→ Action item
When you restate the entries that follow, keep every word exactly and drop the pictures.

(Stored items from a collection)
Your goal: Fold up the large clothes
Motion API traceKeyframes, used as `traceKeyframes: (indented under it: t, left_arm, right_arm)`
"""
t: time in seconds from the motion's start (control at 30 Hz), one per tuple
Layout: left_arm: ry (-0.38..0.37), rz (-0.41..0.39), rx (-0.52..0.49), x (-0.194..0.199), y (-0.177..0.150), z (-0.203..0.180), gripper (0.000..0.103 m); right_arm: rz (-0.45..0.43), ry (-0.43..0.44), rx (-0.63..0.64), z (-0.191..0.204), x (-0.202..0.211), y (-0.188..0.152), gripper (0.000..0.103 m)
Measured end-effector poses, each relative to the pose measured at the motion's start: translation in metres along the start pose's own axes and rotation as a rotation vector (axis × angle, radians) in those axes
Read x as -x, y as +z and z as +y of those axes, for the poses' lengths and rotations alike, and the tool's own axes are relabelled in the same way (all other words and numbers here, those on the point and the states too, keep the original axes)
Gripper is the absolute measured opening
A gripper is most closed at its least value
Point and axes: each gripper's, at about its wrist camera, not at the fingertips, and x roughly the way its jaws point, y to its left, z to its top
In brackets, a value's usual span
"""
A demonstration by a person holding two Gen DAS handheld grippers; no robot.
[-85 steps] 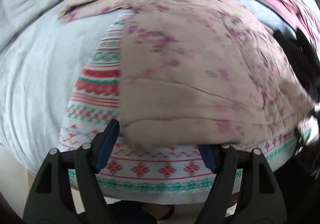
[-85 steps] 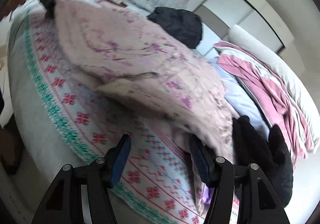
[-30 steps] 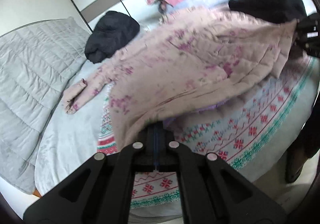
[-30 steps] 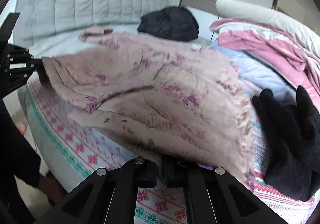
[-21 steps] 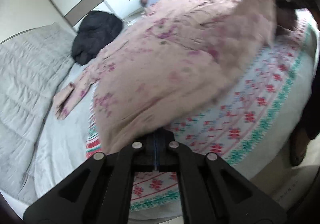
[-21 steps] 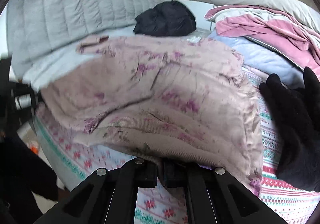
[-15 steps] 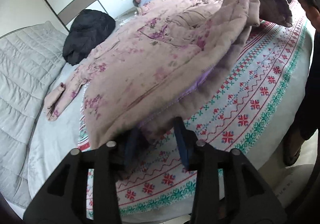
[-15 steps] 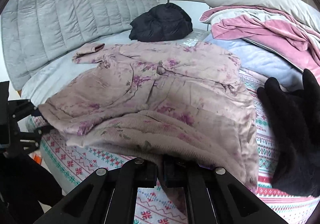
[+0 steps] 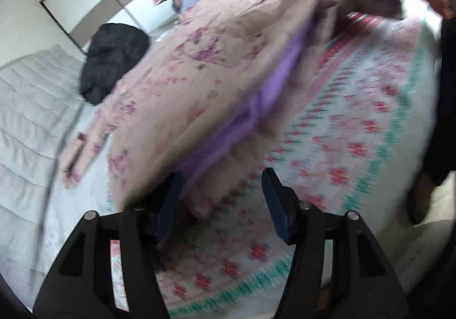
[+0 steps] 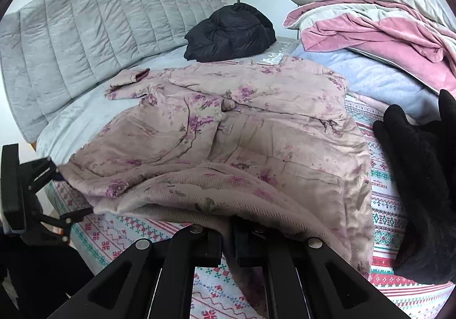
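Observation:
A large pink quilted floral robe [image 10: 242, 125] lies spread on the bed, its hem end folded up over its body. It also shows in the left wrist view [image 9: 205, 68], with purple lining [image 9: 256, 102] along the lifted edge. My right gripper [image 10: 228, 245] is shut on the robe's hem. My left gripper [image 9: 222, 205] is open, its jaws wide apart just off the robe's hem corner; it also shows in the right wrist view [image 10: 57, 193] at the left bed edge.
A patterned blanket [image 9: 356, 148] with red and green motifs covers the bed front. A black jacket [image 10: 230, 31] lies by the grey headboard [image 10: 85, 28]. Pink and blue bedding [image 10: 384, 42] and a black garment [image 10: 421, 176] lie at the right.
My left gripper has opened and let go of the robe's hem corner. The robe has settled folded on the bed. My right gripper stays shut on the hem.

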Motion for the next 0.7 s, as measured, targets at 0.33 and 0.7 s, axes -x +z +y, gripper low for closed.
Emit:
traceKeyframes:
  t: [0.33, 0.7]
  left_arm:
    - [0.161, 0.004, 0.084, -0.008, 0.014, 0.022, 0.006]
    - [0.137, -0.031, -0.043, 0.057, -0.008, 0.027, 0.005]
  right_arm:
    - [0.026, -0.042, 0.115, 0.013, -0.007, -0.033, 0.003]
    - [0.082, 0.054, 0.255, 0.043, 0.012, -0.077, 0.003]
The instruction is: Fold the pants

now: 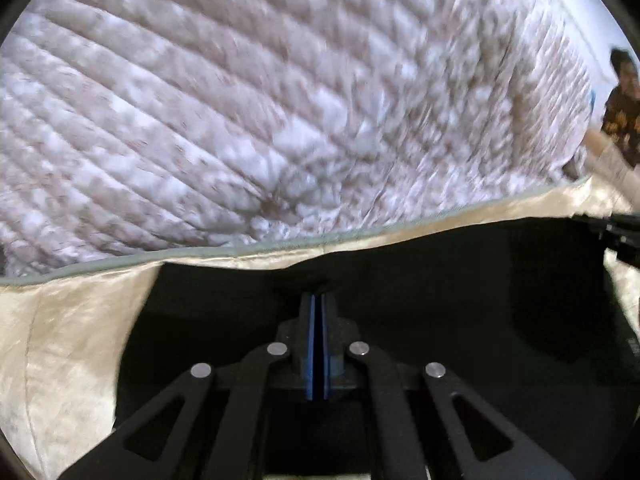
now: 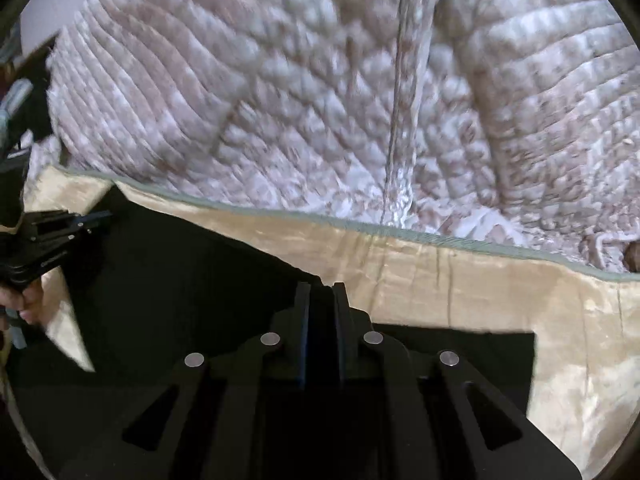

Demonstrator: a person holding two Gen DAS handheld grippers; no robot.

→ Solution to this problem
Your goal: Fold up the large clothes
Motion API traceKeyframes, used as `traceKeyframes: (indented under it: t, left_arm, right_arm)`
"""
t: time in seconds from the motion's start (control at 30 Hz), one per tuple
Layout: left_arm: ry (-0.38..0.37), rz (-0.41..0.39), rx (-0.52..0.49), x (-0.194..0.199), y (-0.177..0.150), z (-0.203..0.180), gripper (0.000..0.103 m); right_arm: rz (-0.45..0.43), ry (-0.43..0.44), rx (-0.63..0.64), z (-0.191..0.204), x (-0.202..0.211), y (-0.188..0.152), gripper (0.000..0.103 m)
Measured end-effector poses, each relative to the pose measured at the motion's start: translation in metres along the start pose's own axes and rotation as a rotation vector (axis × angle, radians) in those axes
Read x as -x, y as +z and z as +y of those axes, for the poses' lengths and rotations alike, and the tool's own axes are relabelled in the same way (all other words and numbers here, those on the point and the states too, keep the original axes)
Gripper is the absolute measured opening
A gripper is most closed at its least value
Point and axes: each gripper's, at about its wrist camera, not at the fingertips, and x roughly the way its jaws point, y to its left, z to its top
In brackets, a value's usual span
"""
A demonstration by a person holding two Gen DAS handheld grippers; no robot.
[-85 steps] 
[-85 steps] 
[-30 steps] 
[-30 steps] 
[-21 steps] 
[-21 steps] 
[-15 steps] 
[-15 steps] 
[+0 steps] 
[+0 steps] 
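Observation:
A large pink quilted floral robe [image 10: 242, 125] lies spread on the bed, its hem end folded up over its body. It also shows in the left wrist view [image 9: 205, 68], with purple lining [image 9: 256, 102] along the lifted edge. My right gripper [image 10: 228, 245] is shut on the robe's hem. My left gripper [image 9: 222, 205] is open, its jaws wide apart just off the robe's hem corner; it also shows in the right wrist view [image 10: 57, 193] at the left bed edge.
A patterned blanket [image 9: 356, 148] with red and green motifs covers the bed front. A black jacket [image 10: 230, 31] lies by the grey headboard [image 10: 85, 28]. Pink and blue bedding [image 10: 384, 42] and a black garment [image 10: 421, 176] lie at the right.
My left gripper has opened and let go of the robe's hem corner. The robe has settled folded on the bed. My right gripper stays shut on the hem.
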
Motion for the next 0.7 s, as measured, targets at 0.33 and 0.7 s, axes -x +z +y, gripper low for closed.
Emit:
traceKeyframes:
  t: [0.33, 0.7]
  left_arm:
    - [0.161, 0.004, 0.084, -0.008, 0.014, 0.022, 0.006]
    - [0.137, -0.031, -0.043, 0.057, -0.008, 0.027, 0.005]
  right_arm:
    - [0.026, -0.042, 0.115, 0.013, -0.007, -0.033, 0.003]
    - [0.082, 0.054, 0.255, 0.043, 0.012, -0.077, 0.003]
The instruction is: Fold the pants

now: 
now: 

Demonstrator: a person holding two Gen DAS handheld grippers; no robot.

With that, the answer is complete.